Rakyat tidak sedang ingin menjadi perompak. Mereka hanya sedang meniru semangatnya. Luffy melawan Pemerintah Dunia yang korup. Sementara rakyat kita? Melawan pajak digital, birokrasi ngaret, dan rekening yang tiba-tiba diblokir padahal isinya cuma cukup buat beli pulsa.
Tapi negara malah menyikapi ini dengan kebaperan tingkat tinggi. Dibilang makar. Disarankan ditindak. Bahkan diberi label ancaman terhadap persatuan bangsa. Serius? Ancaman persatuan itu justru ketika rakyat lapar dan tidak didengar.
Coba bayangkan. Ribuan rakyat sudah antre di bursa kerja, justru disuruh ikut pelatihan prakerja berkali-kali, tapi kerjaannya tetap tak datang. Rakyat mau buka usaha, dipersulit izin dan dipalak retribusi. Rakyat mau hidup tenang, tapi tiap minggu ada pajak baru muncul bagai hantu di kamar kos.
Dalam kondisi seperti ini, apa salahnya rakyat cari pelampiasan? Apa salahnya mereka mengangkat bendera fiksi, jika realitas terlalu menyakitkan?
Drajat Tri Kartono, sosiolog UNS, bilang ini pencarian identitas. Gugun El Guyanie menyebutnya nasionalisme alternatif. Rakyat menyebutnya… “karena hidup di dunia nyata sudah terlalu absurd.”
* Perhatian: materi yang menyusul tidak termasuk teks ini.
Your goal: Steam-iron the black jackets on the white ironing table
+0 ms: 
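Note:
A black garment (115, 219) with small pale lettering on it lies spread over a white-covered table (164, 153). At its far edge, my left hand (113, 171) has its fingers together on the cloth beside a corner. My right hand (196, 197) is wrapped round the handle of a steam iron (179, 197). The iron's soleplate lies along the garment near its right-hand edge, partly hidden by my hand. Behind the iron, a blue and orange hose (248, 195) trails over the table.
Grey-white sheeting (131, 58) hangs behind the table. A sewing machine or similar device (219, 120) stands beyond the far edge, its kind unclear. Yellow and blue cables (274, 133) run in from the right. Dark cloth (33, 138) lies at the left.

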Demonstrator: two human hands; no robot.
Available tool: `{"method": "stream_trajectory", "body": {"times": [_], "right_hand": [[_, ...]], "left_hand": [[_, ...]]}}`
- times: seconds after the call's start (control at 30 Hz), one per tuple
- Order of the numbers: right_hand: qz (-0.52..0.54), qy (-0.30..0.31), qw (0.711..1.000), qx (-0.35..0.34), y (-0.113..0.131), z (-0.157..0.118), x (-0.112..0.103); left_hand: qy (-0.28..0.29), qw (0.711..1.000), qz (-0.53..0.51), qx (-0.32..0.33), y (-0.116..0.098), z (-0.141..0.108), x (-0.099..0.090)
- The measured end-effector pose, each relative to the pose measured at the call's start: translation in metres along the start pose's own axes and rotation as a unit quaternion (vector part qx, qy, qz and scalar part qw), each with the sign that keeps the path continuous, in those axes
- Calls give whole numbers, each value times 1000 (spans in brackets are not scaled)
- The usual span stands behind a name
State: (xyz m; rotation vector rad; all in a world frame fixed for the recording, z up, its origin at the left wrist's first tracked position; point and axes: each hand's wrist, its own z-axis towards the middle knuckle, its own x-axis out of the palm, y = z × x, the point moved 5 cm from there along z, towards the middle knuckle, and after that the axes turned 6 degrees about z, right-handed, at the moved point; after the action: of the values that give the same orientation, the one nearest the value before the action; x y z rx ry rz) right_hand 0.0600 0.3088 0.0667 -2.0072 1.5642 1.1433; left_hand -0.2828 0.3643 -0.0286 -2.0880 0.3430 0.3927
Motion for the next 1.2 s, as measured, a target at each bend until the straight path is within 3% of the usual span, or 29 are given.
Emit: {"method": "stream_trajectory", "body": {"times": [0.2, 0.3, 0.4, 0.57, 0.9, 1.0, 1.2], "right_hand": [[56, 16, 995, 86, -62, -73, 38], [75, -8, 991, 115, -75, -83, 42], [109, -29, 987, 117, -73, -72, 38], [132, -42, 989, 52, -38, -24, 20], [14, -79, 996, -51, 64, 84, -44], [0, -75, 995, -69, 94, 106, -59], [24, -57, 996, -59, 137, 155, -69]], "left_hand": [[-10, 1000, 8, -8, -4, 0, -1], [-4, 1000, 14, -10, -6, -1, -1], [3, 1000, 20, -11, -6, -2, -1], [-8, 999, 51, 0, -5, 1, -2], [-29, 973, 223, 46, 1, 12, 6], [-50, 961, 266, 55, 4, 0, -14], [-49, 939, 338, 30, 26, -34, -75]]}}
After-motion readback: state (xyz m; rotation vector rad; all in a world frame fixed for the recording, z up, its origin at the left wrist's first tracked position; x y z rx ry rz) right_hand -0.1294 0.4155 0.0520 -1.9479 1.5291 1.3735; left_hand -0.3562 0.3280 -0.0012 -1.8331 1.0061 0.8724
Wahai para pejabat baik di istana, Senayan, di mana pun berada, dari pada sibuk mempersoalkan bendera bajak laut, coba pikirkan, dari 216 juta warga usia kerja, berapa yang benar-benar sejahtera? Kalau Luffy bisa membela temannya dari penjajah, kenapa negara malah memblokir rekening rakyat sendiri?
Jika rakyat lebih percaya pada Luffy daripada lembaga legislatif, Mungkin yang perlu direformasi bukan bendera... tapi sistem. Karena saat rakyat lebih yakin pada kapal bajak laut fiksi ketimbang kapal bangsa yang sesungguhnya, itu artinya, kapten negeri ini sedang....ente isi sendirilah wak. Tak kuat saya melanjutkannya.
Baiklah, wak! Kita ngopi lagi di saat Kota Pontianak baru saja diguyur hujan cukup lama. Ada banyak rumah kemasukan tamu tak diundang. Dingin-dingin empuk.